Logs are your friend - This as well as app/dev logs, and as the separate Zigbee/Zwave live logs. - You need to get to at least a hint of what is hammering the hub.. Either one of the apps or devices - Or something on one of the meshes is generating lots of interrupts
Can you show screen shots of your app/dev logs pages, and potentially enable debug on some of you devices, to see if there is any high volume of events occuring - Are you by chance using MakerAPI, or have an LAN interfaces/devices?
Thanks! At least for now that seems to have solved the problem. It’s only been about 30 minutes since I did it, but it was happening every five minutes on the nose pretty much before.
Thanks! I never saw anything in the logs that indicated there was a problem except in the location log with the CPU spikes. I’ve restored the database and it seems to have fixed the problem for now, but if it comes back, I’ll do a little more hunting again.
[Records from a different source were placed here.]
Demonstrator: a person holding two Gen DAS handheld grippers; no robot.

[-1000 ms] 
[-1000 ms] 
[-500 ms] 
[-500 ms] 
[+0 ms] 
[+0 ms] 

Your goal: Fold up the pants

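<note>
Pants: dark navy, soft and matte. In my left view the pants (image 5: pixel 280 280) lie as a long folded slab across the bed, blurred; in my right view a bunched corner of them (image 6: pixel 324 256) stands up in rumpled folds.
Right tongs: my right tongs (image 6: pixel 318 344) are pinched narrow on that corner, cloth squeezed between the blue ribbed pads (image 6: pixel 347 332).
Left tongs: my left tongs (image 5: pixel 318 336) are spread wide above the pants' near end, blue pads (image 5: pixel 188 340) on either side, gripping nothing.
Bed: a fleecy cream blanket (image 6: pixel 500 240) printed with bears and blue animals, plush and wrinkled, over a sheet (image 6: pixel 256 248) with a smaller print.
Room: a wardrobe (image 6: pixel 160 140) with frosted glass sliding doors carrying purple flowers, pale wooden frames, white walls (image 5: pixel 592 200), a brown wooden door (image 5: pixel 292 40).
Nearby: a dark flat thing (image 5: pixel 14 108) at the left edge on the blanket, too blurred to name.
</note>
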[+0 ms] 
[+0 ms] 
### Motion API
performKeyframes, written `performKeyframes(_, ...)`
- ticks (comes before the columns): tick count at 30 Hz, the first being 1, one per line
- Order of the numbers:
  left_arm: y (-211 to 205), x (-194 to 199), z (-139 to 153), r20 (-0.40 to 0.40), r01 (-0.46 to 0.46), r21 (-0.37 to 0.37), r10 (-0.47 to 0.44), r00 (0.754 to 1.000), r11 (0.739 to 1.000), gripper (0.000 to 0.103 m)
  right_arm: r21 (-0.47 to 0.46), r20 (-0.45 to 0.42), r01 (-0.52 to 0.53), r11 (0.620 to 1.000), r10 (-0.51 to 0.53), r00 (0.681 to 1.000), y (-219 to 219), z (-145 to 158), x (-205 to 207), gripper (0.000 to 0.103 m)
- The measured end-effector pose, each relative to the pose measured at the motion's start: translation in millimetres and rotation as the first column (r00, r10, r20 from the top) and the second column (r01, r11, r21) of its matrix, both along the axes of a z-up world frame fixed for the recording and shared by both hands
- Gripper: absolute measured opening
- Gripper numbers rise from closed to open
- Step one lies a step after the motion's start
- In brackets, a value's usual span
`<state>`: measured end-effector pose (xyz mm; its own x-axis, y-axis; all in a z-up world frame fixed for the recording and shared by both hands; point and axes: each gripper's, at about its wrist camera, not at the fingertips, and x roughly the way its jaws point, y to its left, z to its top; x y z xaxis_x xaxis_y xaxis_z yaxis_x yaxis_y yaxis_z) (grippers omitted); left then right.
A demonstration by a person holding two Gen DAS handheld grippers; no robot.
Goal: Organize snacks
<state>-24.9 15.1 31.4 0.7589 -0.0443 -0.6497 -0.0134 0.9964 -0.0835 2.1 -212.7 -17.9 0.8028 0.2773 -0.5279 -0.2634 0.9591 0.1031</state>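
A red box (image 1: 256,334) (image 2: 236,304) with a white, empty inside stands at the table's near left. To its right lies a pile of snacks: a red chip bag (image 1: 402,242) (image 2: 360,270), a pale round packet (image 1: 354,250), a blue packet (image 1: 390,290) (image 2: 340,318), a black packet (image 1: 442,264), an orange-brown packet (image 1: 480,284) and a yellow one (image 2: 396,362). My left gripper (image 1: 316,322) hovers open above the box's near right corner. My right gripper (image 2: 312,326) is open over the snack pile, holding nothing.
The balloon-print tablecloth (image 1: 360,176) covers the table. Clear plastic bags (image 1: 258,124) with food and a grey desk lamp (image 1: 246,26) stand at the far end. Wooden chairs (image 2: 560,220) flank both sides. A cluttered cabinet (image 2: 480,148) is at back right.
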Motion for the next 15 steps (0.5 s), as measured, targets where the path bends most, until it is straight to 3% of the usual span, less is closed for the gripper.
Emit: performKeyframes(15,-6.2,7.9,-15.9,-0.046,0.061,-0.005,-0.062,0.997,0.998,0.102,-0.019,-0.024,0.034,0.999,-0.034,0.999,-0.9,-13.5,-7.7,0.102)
I do have a lot of land-based tablets, use sharp tools, online,…etc.. One of my biggest app hits is usually ecobee…. I turned off all my rules and disabled some of those devices as well, and it was still doing the same spike. I do want to get much better at troubleshooting these things.
Are the log messages actually spiking almost exactly every 5 minutes...or is that just when the hub reports it. I think the latter is true from another post I saw.
That value is the 5 min CPU Load value as a tool like top would provide. That is why the message is being created every 5 min as it would take that long to adjust in any meaningful way. Also a high value of 2 over a 5 min interval means during that interval there were likely times the cpu was much higher.
What goes into calculating that value is complicated and doesn't directly relate to cpu usage, but is more like needed threads to process work based on cpu usage and other states the system is experiencing at a give time. This means things like waiting for storage or network connectivity can have a significant effect on the value.
What kind of value is meaningful though depends on the system's purpose, the hardware involved, and how sensitive it is to delays in processing. In its simplest interpretation you would want to keep the numeric value less then the number of threads the computer's cpu can handle. But that only accounts for pure cpu usage and not external wait states.
I have seen a system run perfectly fine when that value was consistently twice the number of threads the server could produce because of what that system did.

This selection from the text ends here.